Patriotas, cortesãos ou bobos da Corte?

“Stańczyk durante um baile na Corte da Rainha Bona em face da queda de Smolensk” (1862, Museu Nacional de Varsóvia): a gravidade do momento percebida por quem costuma fazer rir, na obra do polonês Jan Matejko

Um dos principais historiadores do período revolucionário dos Estados Unidos, Gordon S. Wood, notabilizou-se por obras que contam a história da revolução com um forte viés sociológico. Seus livros focam menos em datas e personalidades do que na análise das mudanças sociais que levaram à guerra da independência americana (1775-1783).

Para Wood, às vésperas da revolução, havia um grande antagonismo na sociedade americana envolvendo cortesãos e patriotas. Os cortesãos eram os indivíduos cuja posição social fora adquirida artificialmente, por conta de conexões hereditárias ou pessoais com a Corte britânica. Eram os indivíduos que se dedicavam a bajular e a apoiar as autoridades reais, em troca de favores e privilégios. De outro lado, os patriotas eram os cidadãos que não mantinham laços de dependência com o Poder Público e cuja posição na sociedade fora conquistada a partir do trabalho, talento e reconhecimento popular.

Em linhas gerais, a oposição entre cortesãos e patriotas podia ser encontrada não apenas nos Estados Unidos, mas também nos demais países do mundo que, entre o final do século XVII e início do século XVIII, vivenciaram as chamadas Revoluções Liberais. Por toda a parte, a situação dos patriotas era reforçada pelo iluminismo e sua repulsa a qualquer forma de autoridade não embasada na razão.

Em maior ou menor grau, o choque com os cortesãos foi vencido pelos patriotas. O resultado produziu os Estados liberais e a consolidação de ideias que predominam até hoje nas democracias ocidentais: governo limitado pela lei, impessoalidade, meritocracia e garantia de direitos políticos e civis à população (direitos à vida, propriedade, devido processo legal, liberdades de religião, imprensa, expressão, associação, atividade econômica, entre outros).

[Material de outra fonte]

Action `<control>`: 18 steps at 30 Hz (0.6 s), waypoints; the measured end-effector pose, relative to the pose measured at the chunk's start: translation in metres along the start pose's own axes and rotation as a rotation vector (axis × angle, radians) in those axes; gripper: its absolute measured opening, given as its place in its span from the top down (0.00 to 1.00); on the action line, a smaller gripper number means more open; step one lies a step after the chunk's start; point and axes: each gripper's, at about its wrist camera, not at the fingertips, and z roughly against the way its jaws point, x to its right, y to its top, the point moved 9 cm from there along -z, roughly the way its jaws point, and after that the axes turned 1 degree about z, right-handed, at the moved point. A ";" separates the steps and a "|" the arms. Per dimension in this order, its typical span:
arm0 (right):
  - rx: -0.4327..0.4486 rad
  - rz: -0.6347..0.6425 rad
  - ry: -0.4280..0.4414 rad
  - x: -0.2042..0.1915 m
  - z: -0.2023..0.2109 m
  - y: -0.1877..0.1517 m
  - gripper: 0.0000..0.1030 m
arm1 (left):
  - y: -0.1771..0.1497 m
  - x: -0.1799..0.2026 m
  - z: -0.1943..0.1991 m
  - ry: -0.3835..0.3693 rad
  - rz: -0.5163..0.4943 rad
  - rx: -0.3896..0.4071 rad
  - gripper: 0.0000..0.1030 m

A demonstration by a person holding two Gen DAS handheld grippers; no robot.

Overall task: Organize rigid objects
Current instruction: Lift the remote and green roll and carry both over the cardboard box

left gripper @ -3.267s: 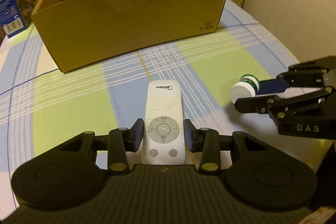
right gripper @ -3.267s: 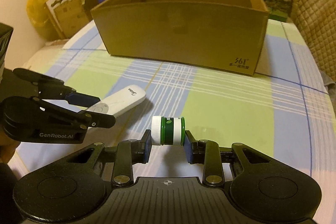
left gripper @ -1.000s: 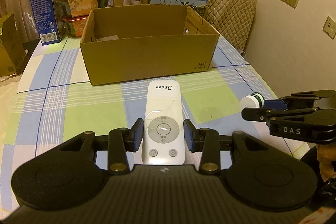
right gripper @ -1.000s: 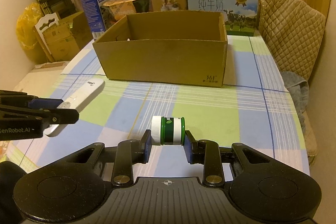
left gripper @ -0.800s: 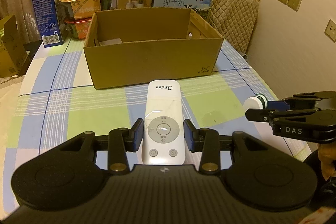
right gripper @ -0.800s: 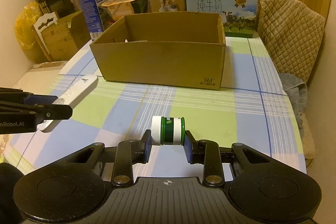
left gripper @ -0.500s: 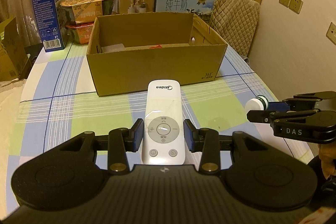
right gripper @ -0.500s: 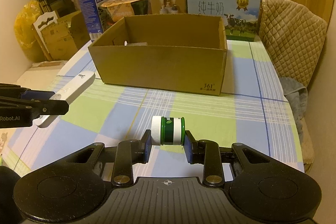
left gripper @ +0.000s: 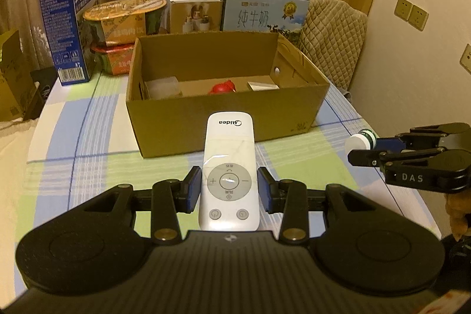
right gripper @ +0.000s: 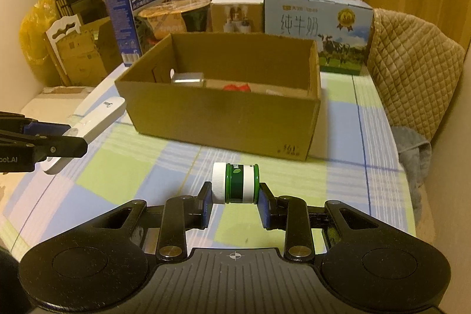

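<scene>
My left gripper (left gripper: 229,190) is shut on a white Midea remote control (left gripper: 229,167) and holds it in the air in front of the open cardboard box (left gripper: 226,119). My right gripper (right gripper: 235,203) is shut on a small green jar with a white cap (right gripper: 235,183), lying sideways between the pads, also above the table short of the box (right gripper: 223,114). Each gripper shows in the other's view: the right one with the jar (left gripper: 360,141), the left one with the remote (right gripper: 88,119). The box holds a red object (left gripper: 222,87) and a few pale items.
The table has a blue, green and white checked cloth (right gripper: 338,181). Behind the box stand milk cartons (left gripper: 262,11), a blue carton (left gripper: 69,25), stacked noodle bowls (left gripper: 123,19) and a small white box (left gripper: 192,11). A quilted chair (right gripper: 412,72) is at the right. Wall at right.
Both grippers have risen with their objects and now look down more into the box, so its contents show. Neither grip has changed.
</scene>
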 end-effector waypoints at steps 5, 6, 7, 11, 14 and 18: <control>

Bem consolidadas nos países mais desenvolvidos do globo, as ideias liberais ainda engatinham no Brasil, contudo. De certa forma, ainda somos um país de cortesãos, em que boa parte da população busca com vigor as vantagens outrora garantidas aos amigos do Rei. O resultado é um Poder Público inchado, custoso, ineficiente e com altíssimos índices de corrupção.

Secretarias e cargos em comissão irrelevantes são criados aos montes para abarcar apadrinhados políticos. Estatais continuam a servir como polo de corrupção e a funcionar com déficit e incompetência. Empresários aproximam-se dos governantes em exercício para auferir negócios favoráveis, no capitalismo de compadrio à brasileira. E mesmo entre aqueles que ascendem legitimamente às suas posições, muitos não se furtam a amealhar e defender supersalários e outros benefícios inconstitucionais e imorais desproporcionais à qualidade do serviço e a seus resultados.

Enquanto isso, espreme-se de outro lado a maior parte da população, que corre risco financeiro continuamente e é obrigada a trabalhar boa parte de seu tempo apenas para custear a máquina pública. Essa massa populacional não apenas não recebe o benefício correspondente às suas contribuições, como costuma efetivamente ter sua vida dificultada pela burocracia estatal, em uma situação que, cada vez mais, aproxima-se do ultraje. Muitos brasileiros que se consideravam patriotas começam a sentir-se verdadeiros bobos da Corte. Está claro que essa situação é insustentável e não vai terminar bem.

Texto publicado originalmente em 24/06/2016, no jornal O Diário do Norte do Paraná.